All Hallows Elementary in North River Grade 1 students Avery Yetman (left) and Kearsten Jackman sit on the new Hokki stools being used by the school.
The Grade 1 students at All Hallows Elementary in North River are sitting a bit differently these days.
Instead of the traditional four-legged hard plastic chair, students like Avery Yetman and Kearsten Jackman are using Hokki Stools in the classroom.
The school ordered 64 stools as a pilot project which cost some $10,000 through its instructional budget.
Shaped like a mushroom, the stools are made of rubber and plastic and allow students to move in all directions. With a convex base, they promote better posture and free students from the constraints of the traditional chair.
“They’re great,” said Avery.
There was a bit of an adjustment period for students. All of a sudden they were free to move as they pleased in class without being scolded or reprimanded by their teacher.
“Once the novelty wore off, they settled in,” said teacher Lois Petten.
The immediate returns have been great for the school. Teachers report students are paying attention in class more.
This increased attention means students are gaining more from instruction.
“I think they’re excellent,” said Petten. “They certainly help for children who need to be on the move.”
You won’t hear any complaints coming from students.
When asked what they liked most about their new stools, Avery and Kearsten both smiled and noted the enhanced mobility they were being provided.
“It helps me think,” said Kearsten.
“They’re in my favourite colour,” added Avery.
Watching a classroom session in action, students are more engaged in what they’re doing. It allows them to balance their need to keep on the move and ability to learn.
The stools also promote proper postures in students and build core strength.
“They’re definitely more attentive,” said Petten.
The stools fall directly in line with the school’s philosophy of children being active and engaged, said principal Kevin Giles.
Giles was the driving force behind the acquisition of 64 stools for the school after seeing them at a conference in Alberta last year.
“We are about having classrooms that are more inviting and engage kids more,” he said.
The stools do not make noise, they are safe for the children to use and are easy to clean and store.
They also promote an active lifestyle, according to Giles. While not exercise-driven, the stools build the core strength in students as they move the stool.
“It’s the whole philosophy of fidgeting boosts the brain,” he said. “An active body means an active brain and an engaged brain.”
When speaking with teachers about the stools and how they are being received, Giles said they have been telling him classes are a bit quicker.
“They’re telling me the tempo is up,” he said.

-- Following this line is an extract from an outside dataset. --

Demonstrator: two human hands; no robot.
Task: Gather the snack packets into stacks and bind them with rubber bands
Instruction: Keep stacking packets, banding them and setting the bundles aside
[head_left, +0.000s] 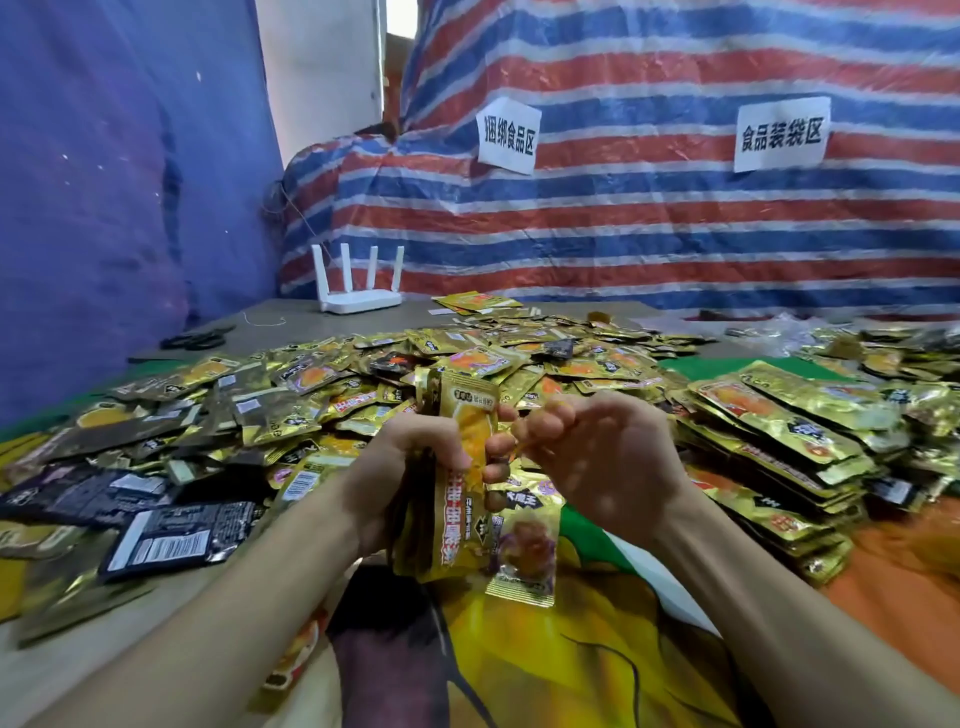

This increase in tempo and rhythm could be attributed to fewer interruptions as a result of students squeaking their chairs or being restless.
“(Students) are in with the flow now,” said Giles.
The stools move classrooms away from the traditional and do away with some of the conformity that confine students.
And, that’s OK with Giles.
“I think schools need to be different and I think schools need to go beyond the tradition,” he said.
These stools are being viewed as a pilot project at the school, although chances are good more grades could be receiving them.
“The one constant question I keep getting is when are we getting them in our class,” said Giles.